Those in favor of the ban argue child marriage is coercive and can transform into forced marriage, especially because children lack the legal rights of adulthood. Almost all minors married to adults are girls, data shows, and child marriage is associated with higher rates of dropping out of high school and later poverty.
But while Rehder’s bill, which she co-sponsored with Democratic state Sen. Lauren Arthur of Kansas City, sailed through the Senate nearly unanimously, it is stuck in a House committee due to critics who say a ban constitutes government overreach and would clash with parental rights.
Hang on...what was that?
"a ban constitutes government overreach and would clash with parental rights"

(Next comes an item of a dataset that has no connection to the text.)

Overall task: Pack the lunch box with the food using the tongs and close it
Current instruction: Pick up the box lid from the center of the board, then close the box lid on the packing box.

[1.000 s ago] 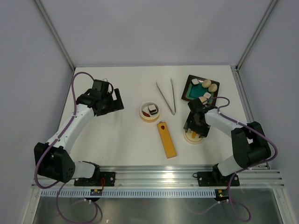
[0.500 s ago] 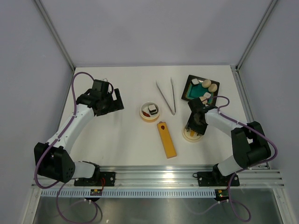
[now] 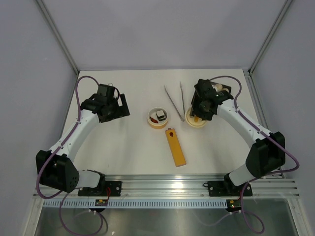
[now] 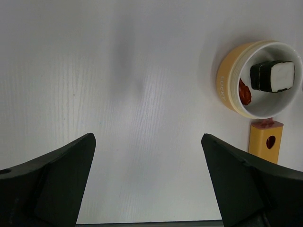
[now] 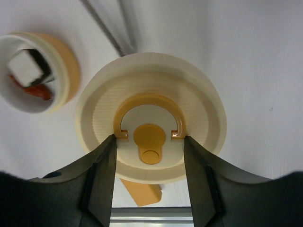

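Lid (image 5: pixel 151 85) tight in right gripper (image 5: pixel 149 142), tongs (image 3: pixel 182 101) just beside; bowl (image 4: pixel 225 80), orange bar (image 3: pixel 175 147) near; left gripper (image 4: pixel 147 139) agape

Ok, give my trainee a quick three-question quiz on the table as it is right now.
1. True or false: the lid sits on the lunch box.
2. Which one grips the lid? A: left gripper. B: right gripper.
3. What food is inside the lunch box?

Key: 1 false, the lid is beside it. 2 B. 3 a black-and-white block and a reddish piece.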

That's what I thought it said.
First, these are three of the men in Missouri who think it's fine that teen girls are sometimes forced into marriages they can't legally escape:
(considering that context, Baker's family photo was more unsettling than it otherwise might have been)
As everyone who is paying any attention at all right now is aware, Republicans only care about stopping government "overreach" and protecting "parental rights" when doing so agrees with their idea of what's right (white, Christian, cisheteropatriarchal authoritarianism). So I'm sure nobody is at all surprised that these three voted in favor of extending the reach of the government and overriding parental rights last year when they decided to block trans kids in Missouri from accessing affirming healthcare.
As is increasingly happening on the right, however, they are fighting their own party. The bill was co-sponsored by a Republican woman (yesh, I don't get it either) who was married off when she was 15. She is understandably frustrated that the men putting up resistance pretend to know better about what's at stake than she does. That's the problem with leaning into fascist authoritarianism, though. The lines keep moving until you're on the outside, too.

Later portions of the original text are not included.